| Exercise requirements |
After locating "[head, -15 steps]" in the listing below, copy that line and each one after it exactly, ending with the line that has "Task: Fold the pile".

| Given information |
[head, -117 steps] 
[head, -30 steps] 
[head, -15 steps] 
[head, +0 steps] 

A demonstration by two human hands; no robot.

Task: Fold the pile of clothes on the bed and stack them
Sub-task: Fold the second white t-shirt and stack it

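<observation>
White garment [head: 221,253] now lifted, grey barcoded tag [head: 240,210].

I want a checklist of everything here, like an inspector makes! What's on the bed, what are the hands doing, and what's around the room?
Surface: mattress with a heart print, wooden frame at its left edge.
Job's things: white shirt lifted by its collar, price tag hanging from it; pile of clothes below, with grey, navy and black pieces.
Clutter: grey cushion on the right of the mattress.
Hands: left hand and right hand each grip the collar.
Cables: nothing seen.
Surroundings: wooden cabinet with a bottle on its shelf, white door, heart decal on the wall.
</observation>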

| Task solution |
[head, -15 steps] 
[head, +0 steps] 

A demonstration by two human hands; no robot.

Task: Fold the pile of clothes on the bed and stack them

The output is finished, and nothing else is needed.